__Stored data entries__:
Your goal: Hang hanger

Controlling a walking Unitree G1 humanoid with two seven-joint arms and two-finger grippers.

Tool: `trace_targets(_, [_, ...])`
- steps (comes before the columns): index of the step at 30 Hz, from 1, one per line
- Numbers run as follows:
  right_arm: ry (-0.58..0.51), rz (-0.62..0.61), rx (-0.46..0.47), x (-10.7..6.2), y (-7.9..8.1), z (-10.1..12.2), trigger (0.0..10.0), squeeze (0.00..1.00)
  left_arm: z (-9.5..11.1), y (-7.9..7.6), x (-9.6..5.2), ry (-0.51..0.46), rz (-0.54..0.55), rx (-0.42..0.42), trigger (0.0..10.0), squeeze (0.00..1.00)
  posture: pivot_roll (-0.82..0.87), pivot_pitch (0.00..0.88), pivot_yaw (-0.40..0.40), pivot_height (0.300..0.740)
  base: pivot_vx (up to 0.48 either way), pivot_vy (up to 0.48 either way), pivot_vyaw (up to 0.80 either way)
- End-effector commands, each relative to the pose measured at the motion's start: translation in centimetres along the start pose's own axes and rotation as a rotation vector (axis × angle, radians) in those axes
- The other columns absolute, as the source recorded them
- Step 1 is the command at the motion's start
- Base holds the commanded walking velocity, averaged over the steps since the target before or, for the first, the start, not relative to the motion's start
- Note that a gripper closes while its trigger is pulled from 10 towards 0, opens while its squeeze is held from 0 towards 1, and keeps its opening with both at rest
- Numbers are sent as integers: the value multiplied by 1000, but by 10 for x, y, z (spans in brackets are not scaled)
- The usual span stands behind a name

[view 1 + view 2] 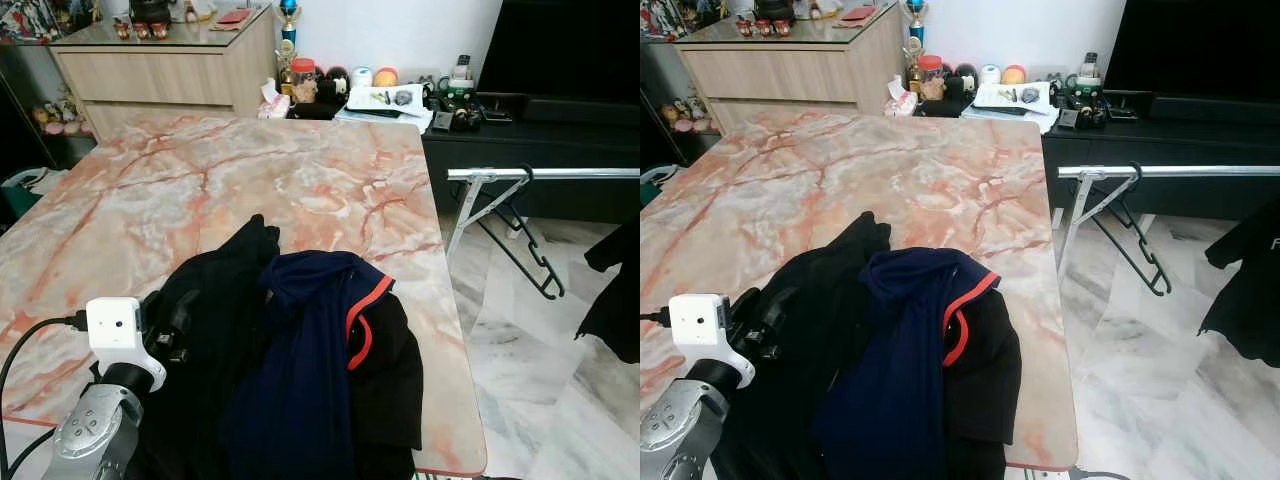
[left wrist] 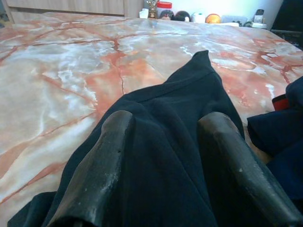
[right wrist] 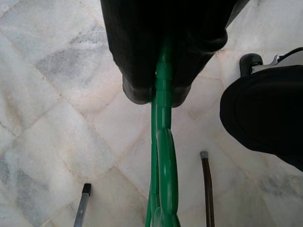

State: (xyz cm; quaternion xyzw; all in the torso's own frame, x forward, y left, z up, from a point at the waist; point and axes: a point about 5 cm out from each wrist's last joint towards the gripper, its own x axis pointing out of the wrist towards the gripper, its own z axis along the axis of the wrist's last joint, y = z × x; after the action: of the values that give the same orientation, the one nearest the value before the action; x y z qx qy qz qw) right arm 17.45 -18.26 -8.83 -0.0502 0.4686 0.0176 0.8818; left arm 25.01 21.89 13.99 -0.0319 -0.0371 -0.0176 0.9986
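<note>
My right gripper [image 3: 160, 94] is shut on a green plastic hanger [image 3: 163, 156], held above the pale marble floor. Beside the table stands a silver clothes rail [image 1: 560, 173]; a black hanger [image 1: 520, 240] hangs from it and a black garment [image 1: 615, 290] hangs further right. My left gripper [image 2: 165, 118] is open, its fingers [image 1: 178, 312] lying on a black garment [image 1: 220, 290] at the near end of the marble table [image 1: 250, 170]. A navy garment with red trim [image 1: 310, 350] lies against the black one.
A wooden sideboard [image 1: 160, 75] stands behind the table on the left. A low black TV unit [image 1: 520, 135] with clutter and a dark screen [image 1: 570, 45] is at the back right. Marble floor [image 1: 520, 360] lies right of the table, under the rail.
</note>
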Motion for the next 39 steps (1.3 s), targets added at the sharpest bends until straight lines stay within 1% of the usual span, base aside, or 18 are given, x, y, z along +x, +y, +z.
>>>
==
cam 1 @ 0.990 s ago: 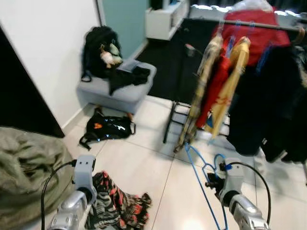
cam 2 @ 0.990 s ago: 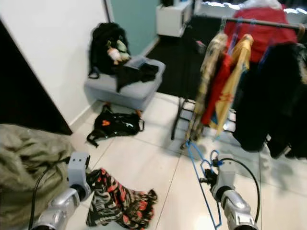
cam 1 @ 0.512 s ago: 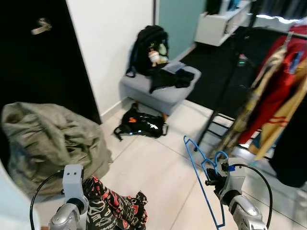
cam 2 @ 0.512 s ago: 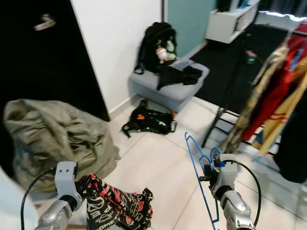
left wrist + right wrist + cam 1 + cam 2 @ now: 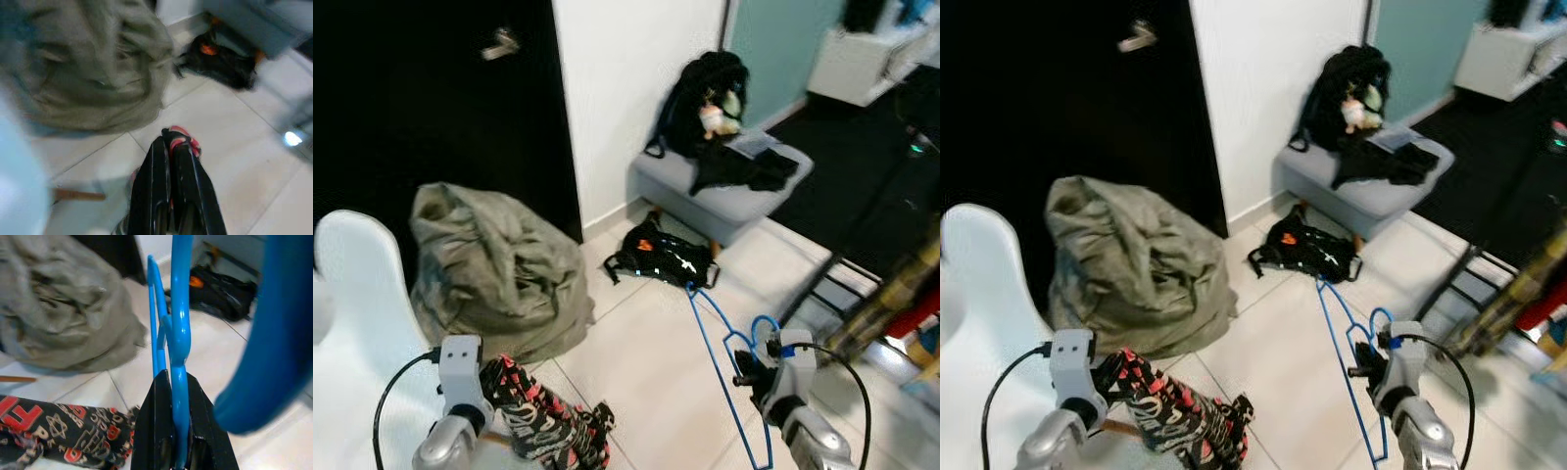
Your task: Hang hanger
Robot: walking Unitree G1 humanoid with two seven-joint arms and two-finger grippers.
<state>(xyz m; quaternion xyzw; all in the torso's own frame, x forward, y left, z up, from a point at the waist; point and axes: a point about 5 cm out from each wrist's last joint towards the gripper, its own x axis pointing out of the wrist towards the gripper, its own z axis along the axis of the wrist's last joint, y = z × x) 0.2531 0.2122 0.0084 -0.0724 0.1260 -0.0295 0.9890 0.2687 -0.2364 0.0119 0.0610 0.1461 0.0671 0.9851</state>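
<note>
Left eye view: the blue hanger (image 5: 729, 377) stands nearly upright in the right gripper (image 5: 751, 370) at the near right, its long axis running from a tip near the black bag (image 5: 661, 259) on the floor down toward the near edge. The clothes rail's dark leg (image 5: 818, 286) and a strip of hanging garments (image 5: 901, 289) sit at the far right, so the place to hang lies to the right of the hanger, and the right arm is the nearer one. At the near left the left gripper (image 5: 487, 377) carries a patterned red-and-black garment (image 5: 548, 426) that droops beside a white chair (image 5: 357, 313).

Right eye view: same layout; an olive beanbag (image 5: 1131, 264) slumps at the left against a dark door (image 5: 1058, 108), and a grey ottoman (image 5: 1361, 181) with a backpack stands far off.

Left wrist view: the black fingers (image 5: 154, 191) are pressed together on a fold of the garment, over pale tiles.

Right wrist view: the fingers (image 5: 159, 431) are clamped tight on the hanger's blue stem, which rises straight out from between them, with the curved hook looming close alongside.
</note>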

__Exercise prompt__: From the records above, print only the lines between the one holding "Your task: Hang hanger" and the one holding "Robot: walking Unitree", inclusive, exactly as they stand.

__Result__:
Your task: Hang hanger
Robot: walking Unitree G1 humanoid with two seven-joint arms and two-finger grippers.

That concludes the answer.